Omit all pictures, then retype exactly the lines from the one that contains "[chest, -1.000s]" through the end of the listing.

********

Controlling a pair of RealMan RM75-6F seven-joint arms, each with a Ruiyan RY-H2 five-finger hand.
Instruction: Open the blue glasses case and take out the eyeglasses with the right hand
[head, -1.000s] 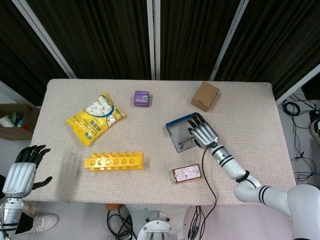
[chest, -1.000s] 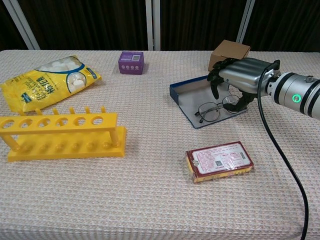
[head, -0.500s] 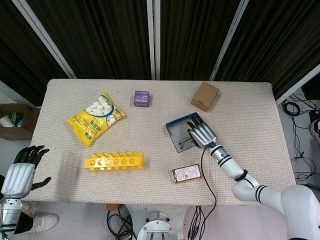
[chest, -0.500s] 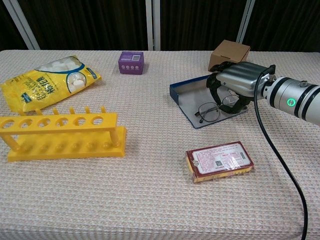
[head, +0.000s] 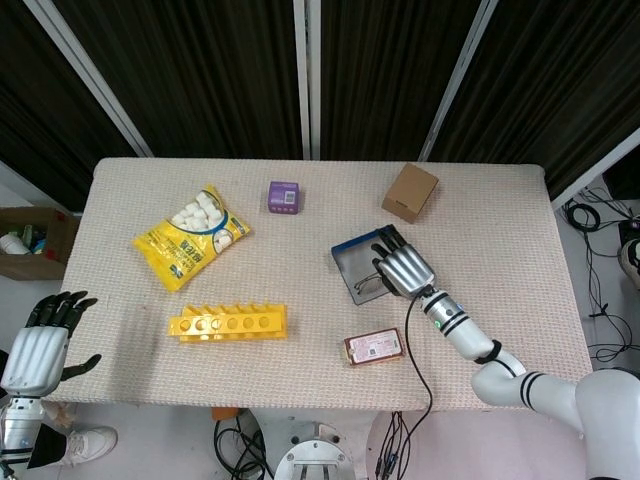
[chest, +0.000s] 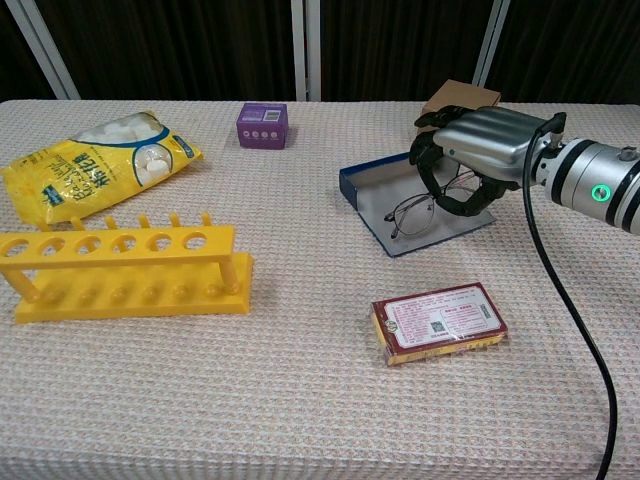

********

Exercise output:
[chest, -1.000s] 
[head, -0.500s] 
[chest, -0.500s] 
[head, +0.000s] 
[chest, +0.000s] 

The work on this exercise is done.